This is a guest post from Kim Iskyan, publisher of Stansberry Churchouse Research, an independent investment research company based in Singapore and Hong Kong that delivers investment insight on Asia and around the world. This post originally posted at Why your portfolio should look like a Premier League team and is republished here with permission.
Imagine you’re the head honcho of a professional sports team that’s going to be part of a new global super-league… football or basketball or baseball or (insert your favorite international sport here). You have a big budget to buy players, and you can select them from anywhere in the world. Your job is to create a championship-caliber, high-performing team that will win big.
So… if the team you’re building is the New York Knockers, would you focus mostly on American players? Or… if you’re in Singapore, would you hire mostly Singaporeans to play for the Singapore Slaughterers? And if you’re staffing up the Australian Koala Bears, would you favour home-grown players?

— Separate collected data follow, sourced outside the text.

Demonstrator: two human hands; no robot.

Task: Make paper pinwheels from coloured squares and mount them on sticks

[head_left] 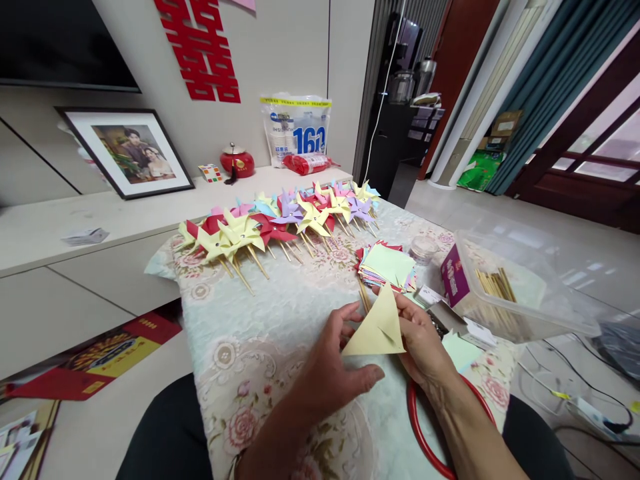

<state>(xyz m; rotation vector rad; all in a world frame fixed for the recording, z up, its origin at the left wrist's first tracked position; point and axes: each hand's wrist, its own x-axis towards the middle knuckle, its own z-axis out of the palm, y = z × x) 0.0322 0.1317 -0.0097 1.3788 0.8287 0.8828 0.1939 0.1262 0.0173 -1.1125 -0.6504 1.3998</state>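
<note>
A pale yellow paper sheet point(374, 333), with a triangular outline and a slit in it, is gripped at its right edge by my right hand point(424, 348). My left hand point(327, 367) is at the paper's left corner, thumb stretched out and fingers apart; some fingertips are behind the sheet. Just beyond the paper lies a stack of coloured paper squares point(387, 264), pale green on top. Wooden sticks point(364, 295) show between the stack and the sheet. Under my right forearm is a red ring point(419, 430), partly hidden. More pale green paper point(461, 350) lies right of that hand.
Several finished paper pinwheels point(313, 217) on sticks lie across the table's far side. A clear plastic bin point(530, 313) holding sticks stands right, beside small open boxes point(450, 313) and a round clear container point(424, 248). Cables point(590, 373) trail on the floor. A white cabinet point(165, 230) stands behind.
</note>
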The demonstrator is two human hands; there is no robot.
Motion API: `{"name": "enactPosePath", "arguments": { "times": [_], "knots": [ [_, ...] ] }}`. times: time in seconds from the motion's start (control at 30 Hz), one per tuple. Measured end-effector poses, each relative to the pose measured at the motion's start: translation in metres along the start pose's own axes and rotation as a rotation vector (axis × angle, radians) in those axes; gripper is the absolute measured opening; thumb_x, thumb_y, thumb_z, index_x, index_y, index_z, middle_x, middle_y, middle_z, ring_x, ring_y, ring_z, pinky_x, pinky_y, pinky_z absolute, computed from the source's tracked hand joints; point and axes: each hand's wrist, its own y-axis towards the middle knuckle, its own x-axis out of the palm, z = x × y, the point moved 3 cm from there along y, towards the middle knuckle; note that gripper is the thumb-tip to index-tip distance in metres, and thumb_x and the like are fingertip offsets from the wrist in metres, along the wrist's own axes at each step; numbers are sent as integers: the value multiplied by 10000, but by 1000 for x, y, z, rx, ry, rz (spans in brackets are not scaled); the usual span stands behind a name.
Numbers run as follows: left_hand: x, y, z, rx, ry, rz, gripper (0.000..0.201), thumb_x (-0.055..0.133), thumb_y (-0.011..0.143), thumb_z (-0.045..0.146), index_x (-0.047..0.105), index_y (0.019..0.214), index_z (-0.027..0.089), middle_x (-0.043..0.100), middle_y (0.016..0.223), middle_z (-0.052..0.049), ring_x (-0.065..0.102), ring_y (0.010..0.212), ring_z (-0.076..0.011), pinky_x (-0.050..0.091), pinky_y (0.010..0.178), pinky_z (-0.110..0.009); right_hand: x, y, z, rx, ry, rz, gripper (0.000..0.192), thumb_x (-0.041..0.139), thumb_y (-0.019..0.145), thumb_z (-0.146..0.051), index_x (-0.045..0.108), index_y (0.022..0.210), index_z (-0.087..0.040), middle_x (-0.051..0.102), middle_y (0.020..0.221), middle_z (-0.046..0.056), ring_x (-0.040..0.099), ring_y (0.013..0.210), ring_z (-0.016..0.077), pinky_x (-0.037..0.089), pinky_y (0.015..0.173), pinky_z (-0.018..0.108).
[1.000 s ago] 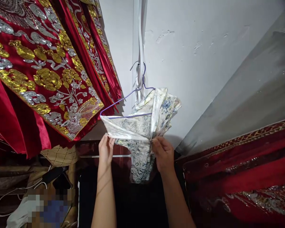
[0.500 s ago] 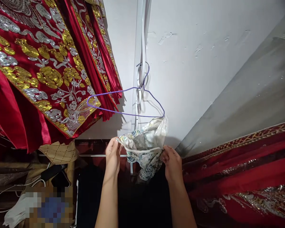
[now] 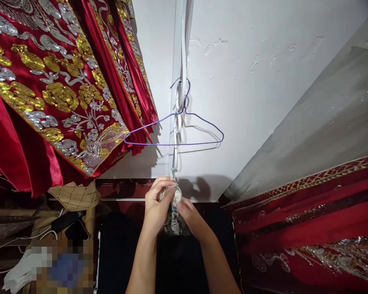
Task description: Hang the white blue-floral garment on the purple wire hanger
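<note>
A small white garment with a blue-green print (image 3: 175,225) is bunched between my two hands and hangs down below them, mostly hidden by the fingers. My left hand (image 3: 157,202) is closed on its upper part, thumb across the front. From the other side my right hand (image 3: 190,214) pinches the same cloth, its fingertips partly behind the fabric. Above both hands, a purple wire hanger (image 3: 175,144) hangs from a white strap (image 3: 182,49) with no cloth on its bar.
Red robes with gold and silver embroidery (image 3: 61,98) hang at upper left. Dark red embroidered fabric (image 3: 309,228) fills the lower right under a sheer grey cover (image 3: 309,122). A wooden stand (image 3: 92,220) at lower left holds a dark phone-like object (image 3: 76,232) and a white cable.
The garment has come off the hanger's right end and folded together. My hands, which held it stretched wide, have drawn close together. The hanger has swung level.
</note>
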Motion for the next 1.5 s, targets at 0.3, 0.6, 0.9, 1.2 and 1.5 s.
{"name": "enactPosePath", "arguments": {
  "times": [0.3,0.6,0.9,1.2,1.5],
  "knots": [
    [-24,15,-9,-96,262,-483,490,385,1015,513,720,896,176,661,893,-68,602,890,-241,469,878,-332,-25,21,-43,-44,-131,-151,64,737,706,-216,708,736,-167,658,656,8,583,571,158,479,558,275],
    [-86,22,-2,-144,702,-596,436,463,976,515,624,809,145,564,761,3,490,706,-144,395,646,-223,-108,77,-114,-323,-72,535,118,710,656,-251,644,744,-208,665,661,1,610,565,171,500,531,266],
    [-113,44,35,165,1099,-537,334,350,1048,367,600,892,209,648,857,-19,603,883,-196,429,1011,-388,-131,141,-72,-309,-721,304,306,618,812,-366,731,1000,-154,766,1046,91,699,983,262,532,824,341],
    [-119,73,48,274,1333,-541,325,400,1033,336,681,1166,240,692,1283,-60,470,1396,-282,350,1179,-522,-169,105,-106,-225,-934,407,239,656,783,-370,726,824,-145,758,845,75,689,817,266,465,668,300],
    [-93,104,96,404,1158,-217,359,381,1037,381,648,1195,200,677,1288,-89,602,1214,-275,455,1074,-428,-171,72,-132,-234,-982,445,263,672,793,-380,762,885,-151,774,853,81,706,796,276,486,643,307]
  ]
}}
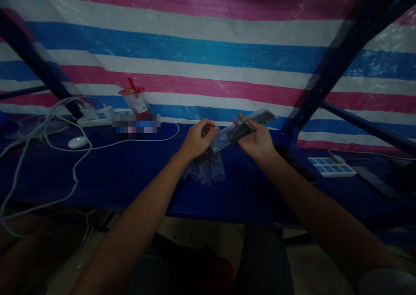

If you’re in it to win (and you are)… of course not! The world’s most successful sports leagues draw talent from everywhere in the world. That’s how they win. If Italy’s top-level Serie A soccer league only had Italian players, a consortium of Chinese investors would not be buying AC Milan for US$785 million.
What does this have to do with your portfolio? More than you might think.
Most people stock their portfolio with local players
A lot of investors – the vast majority of investors in big countries, in fact – fill their team (portfolio) disproportionately with local players (stocks and other assets). This is called home country bias. It’s when investors tend to have excessive exposure to their local market.
As the graph below shows, American stocks account for only 53.8 percent of total global market capitalization (that is, the value of all stock markets in the world). But the average American with a stock portfolio has 79 percent of her money in U.S.-listed stocks. Similarly, Japan accounts for only 7.8 percent of the world’s stock market capitalization. But investors in Japan put about 55 percent of their money in Japan-listed stocks. And people in Australia have two-thirds of their portfolio in local shares – although Australia accounts for just over two percent of the world’s markets.
And Singapore’s stock market is only 0.4 percent of the world total, but Singaporeans invest about 39 percent in domestic equities.
If you focus only on local players, you might win, for a while, but…
It won’t last forever. Maybe you recruit mostly (say) Chinese football players for the Shanghai Shooters franchise of the new global super-league… and you happen to stumble into a once-in-a-generation crop of immensely gifted local talent. And you win. That is: You win – for a while.
Something similar can happen with markets. Over the past several years, if you’re in the U.S. and you’ve been stocking your portfolio with American players – shares, that is – you’ve done really well. The S&P 500 has been a sterling outperformer, as shown below.
But sooner or later – and mean reversion suggests sooner – U.S. markets will stop outperforming. And as we’ve written before, U.S. markets are primed for a correction.
At that point, you’ll want to have more international players on your team… that is, foreign stocks in your portfolio. Other markets will outperform, and being heavy with home players will penalize you. You don’t want to diversify by market capitalization. But just because a stock doesn’t speak your language doesn’t mean you shouldn’t have it in your portfolio.
Why do investors succumb to home country bias? Mostly because it’s easier and more comfortable. We’ve also said that you should invest in what you know. But you should expand what you know. That’s what our flagship publication The Churchouse Letter is all about: expanding your investment horizons and expertise and helping you become a better-informed investor.
From a portfolio diversification perspective, investing mostly – or only – in your home market is a recipe for disaster.